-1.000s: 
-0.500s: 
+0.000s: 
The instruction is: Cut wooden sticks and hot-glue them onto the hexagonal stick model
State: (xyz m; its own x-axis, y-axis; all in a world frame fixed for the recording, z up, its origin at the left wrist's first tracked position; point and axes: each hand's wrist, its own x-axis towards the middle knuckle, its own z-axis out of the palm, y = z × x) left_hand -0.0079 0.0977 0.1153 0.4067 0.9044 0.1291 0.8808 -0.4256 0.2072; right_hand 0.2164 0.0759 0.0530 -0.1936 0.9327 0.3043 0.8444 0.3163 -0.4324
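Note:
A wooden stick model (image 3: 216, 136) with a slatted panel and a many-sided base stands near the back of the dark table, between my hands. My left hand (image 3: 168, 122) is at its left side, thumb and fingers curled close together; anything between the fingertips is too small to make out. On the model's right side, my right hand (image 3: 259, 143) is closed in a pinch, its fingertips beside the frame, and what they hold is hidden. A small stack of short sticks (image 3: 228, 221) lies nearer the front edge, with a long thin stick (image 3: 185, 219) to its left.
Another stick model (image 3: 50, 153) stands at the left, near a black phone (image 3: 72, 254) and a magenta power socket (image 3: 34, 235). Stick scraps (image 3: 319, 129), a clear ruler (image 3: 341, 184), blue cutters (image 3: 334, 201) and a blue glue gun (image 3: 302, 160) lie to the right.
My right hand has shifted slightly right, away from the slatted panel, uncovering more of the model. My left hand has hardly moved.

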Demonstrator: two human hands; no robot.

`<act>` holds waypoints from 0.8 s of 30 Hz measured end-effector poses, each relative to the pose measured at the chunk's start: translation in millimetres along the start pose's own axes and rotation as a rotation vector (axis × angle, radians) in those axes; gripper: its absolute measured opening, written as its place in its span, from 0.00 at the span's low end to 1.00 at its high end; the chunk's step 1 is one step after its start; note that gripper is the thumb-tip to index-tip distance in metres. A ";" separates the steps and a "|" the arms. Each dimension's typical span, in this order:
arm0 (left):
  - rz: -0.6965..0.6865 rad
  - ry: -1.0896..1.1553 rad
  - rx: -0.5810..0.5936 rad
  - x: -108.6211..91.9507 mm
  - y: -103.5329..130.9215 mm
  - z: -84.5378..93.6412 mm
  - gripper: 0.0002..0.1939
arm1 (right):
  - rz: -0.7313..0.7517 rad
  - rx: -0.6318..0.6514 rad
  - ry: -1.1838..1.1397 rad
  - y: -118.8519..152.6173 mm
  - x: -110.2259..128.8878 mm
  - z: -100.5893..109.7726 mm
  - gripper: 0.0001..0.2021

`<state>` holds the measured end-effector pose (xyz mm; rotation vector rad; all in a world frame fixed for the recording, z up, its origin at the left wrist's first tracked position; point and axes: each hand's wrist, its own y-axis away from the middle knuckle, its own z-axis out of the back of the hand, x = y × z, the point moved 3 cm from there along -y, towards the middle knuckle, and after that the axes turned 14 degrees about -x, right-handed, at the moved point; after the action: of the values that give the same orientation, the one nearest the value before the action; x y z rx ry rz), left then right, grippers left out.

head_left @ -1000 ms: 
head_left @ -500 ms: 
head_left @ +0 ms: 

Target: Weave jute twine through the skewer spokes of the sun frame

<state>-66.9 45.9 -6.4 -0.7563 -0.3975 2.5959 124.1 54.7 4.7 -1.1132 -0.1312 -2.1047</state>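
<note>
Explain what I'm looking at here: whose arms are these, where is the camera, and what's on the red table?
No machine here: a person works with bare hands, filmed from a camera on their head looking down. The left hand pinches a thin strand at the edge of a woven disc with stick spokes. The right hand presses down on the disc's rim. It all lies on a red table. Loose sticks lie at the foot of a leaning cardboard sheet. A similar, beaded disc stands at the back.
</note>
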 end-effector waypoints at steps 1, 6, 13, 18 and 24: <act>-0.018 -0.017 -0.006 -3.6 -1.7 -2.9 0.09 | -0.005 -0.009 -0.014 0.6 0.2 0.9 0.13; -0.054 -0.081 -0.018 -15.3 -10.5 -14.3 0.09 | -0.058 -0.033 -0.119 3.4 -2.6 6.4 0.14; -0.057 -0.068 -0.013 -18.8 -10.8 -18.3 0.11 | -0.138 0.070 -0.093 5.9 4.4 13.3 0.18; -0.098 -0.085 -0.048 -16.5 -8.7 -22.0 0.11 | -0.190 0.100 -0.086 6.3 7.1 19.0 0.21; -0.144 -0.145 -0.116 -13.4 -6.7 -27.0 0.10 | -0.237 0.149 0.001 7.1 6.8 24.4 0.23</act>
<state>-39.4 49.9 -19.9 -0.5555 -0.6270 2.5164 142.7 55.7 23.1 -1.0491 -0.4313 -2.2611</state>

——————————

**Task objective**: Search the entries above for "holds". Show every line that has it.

**Response area**:
`<act>` holds waypoints from 0.8 s of 30 Hz measured end-effector poses, each relative to the pose measured at the chunk's start: translation in millimetres along the start pose's own axes and rotation as a rotation vector (axis × angle, radians) in those axes; gripper: its absolute measured opening, written as its place in its span, from 0.00 at the span's low end to 1.00 at its high end; the chunk's step 1 is one step after its start; note that gripper is the thumb-tip to index-tip distance in metres. A ";" separates the steps and a "|" the arms. Each dimension's typical span, in this order:
`<state>` holds the measured end-effector pose (xyz mm; rotation vector rad; all in a world frame fixed for the recording, z up, its origin at the left wrist's first tracked position; point and axes: each hand's wrist, its own y-axis away from the middle knuckle, its own z-axis out of the back of the hand, x = y × z, the point moved 3 cm from there along -y, towards the middle knuckle, and after that the axes turned 14 degrees about -x, right-handed, at the moved point; after the action: of the values that give the same orientation, the one nearest the value before the action; x y z rx ry rz), left then right, grippers left out.

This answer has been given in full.